Menteri Kesehatan Budi Gunadi Sadikin menjelaskan, konsolidasi data menunjukkan adanya penerima dari kelompok ekonomi atas yang masih mendapatkan bantuan iuran.
“Ada juga yang 10 persen orang terkaya pun kita bayarkan sesudah kita konsolidasikan data di BPS,” ujarnya.
Peran Sinkronisasi Data dalam Mengungkap Anomali

Dalam praktiknya, sinkronisasi data menjadi langkah penting untuk mencocokkan data kepesertaan BPJS Kesehatan dengan data sosial ekonomi nasional.
Proses ini memungkinkan pemerintah melihat perbedaan antara kondisi riil masyarakat dengan status mereka dalam sistem JKN.
Hasilnya, sejumlah anomali teridentifikasi, termasuk penerima yang tidak sesuai dengan kriteria ekonomi yang ditetapkan.
Daftar Negatif Ungkap Profil Penerima Tidak Sesuai
BPS menemukan adanya 16.103 individu yang masuk dalam daftar negatif kepesertaan PBI JKN. Mereka berasal dari berbagai latar belakang pekerjaan yang seharusnya tidak menerima bantuan.
Kelompok tersebut mencakup aparatur sipil negara, anggota TNI dan Polri, hingga pegawai BUMN dan BUMD.
“Dari total data yang kami sisir, terdapat 16.103 individu yang sebenarnya masuk daftar negatif,” kata Wakil Kepala BPS Sonny Hari Budiutomo.
Temuan ini menjadi indikator kuat bahwa validasi data sebelumnya belum sepenuhnya akurat.
Pengecekan Lapangan Perkuat Validasi Data
Selain sinkronisasi, pemerintah juga melakukan pengecekan lapangan terhadap jutaan data peserta. Langkah ini dilakukan untuk memastikan kesesuaian data administratif dengan kondisi faktual.

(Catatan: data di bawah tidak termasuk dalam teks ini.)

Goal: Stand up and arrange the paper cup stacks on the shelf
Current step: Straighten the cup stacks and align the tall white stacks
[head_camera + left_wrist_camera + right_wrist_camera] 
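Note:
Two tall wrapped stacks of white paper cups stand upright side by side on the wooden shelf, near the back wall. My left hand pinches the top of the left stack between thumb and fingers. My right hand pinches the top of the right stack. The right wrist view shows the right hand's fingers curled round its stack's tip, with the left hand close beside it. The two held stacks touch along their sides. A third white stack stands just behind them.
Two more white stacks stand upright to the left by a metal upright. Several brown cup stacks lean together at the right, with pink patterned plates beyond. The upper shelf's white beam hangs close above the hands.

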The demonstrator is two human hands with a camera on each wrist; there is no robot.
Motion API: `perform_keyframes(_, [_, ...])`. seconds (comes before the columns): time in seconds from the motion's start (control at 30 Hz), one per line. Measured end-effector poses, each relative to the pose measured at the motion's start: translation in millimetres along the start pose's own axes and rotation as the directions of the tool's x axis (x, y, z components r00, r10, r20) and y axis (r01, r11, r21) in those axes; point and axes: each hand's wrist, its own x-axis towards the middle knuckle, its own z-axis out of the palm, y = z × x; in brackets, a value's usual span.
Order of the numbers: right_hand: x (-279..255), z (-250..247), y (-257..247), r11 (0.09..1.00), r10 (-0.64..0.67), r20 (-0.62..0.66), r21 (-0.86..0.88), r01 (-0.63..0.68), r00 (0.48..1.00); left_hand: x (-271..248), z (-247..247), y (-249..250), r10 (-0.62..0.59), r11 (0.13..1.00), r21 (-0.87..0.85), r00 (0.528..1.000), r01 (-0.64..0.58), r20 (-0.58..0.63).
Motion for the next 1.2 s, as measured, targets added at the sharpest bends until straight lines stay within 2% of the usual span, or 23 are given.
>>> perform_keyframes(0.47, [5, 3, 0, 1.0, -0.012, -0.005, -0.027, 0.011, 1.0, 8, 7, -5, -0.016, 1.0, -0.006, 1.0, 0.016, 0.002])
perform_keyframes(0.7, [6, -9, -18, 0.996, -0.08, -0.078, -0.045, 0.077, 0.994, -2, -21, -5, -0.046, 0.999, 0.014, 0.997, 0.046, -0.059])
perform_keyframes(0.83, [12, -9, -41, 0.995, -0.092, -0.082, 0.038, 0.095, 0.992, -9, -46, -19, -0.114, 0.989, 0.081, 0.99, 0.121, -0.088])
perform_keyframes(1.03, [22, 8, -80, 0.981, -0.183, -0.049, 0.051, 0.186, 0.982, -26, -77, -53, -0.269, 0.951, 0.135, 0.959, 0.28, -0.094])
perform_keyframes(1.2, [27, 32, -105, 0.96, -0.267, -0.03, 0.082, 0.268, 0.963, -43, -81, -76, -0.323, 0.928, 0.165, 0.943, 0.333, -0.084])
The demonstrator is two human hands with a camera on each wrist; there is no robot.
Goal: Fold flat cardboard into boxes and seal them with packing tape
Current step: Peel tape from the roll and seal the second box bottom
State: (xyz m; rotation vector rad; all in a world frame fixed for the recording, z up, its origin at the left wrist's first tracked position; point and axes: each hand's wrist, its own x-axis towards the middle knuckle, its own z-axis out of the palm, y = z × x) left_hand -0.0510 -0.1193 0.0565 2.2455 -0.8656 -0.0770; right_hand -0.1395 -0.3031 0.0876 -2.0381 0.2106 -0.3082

Dalam proses tersebut, ditemukan pula individu dari kelompok ekonomi bawah yang tetap dinonaktifkan karena berbagai faktor.
Sebagian di antaranya telah meninggal dunia, sementara lainnya berpindah ke skema kepesertaan mandiri.
Verifikasi Tahap Lanjutan Masih Berjalan
Dalam perkembangan selanjutnya, BPS bersama kementerian terkait melanjutkan verifikasi tahap kedua terhadap sekitar 8,8 juta data individu.
Proses ini bertujuan untuk memperbaiki akurasi data penerima subsidi secara menyeluruh.
Pada sisi yang sama, hasil verifikasi diharapkan dapat mengurangi anomali yang muncul dalam sistem kepesertaan JKN.
Langkah ini menjadi bagian dari upaya memastikan bahwa program jaminan kesehatan berjalan sesuai dengan prinsip ketepatan sasaran berbasis data.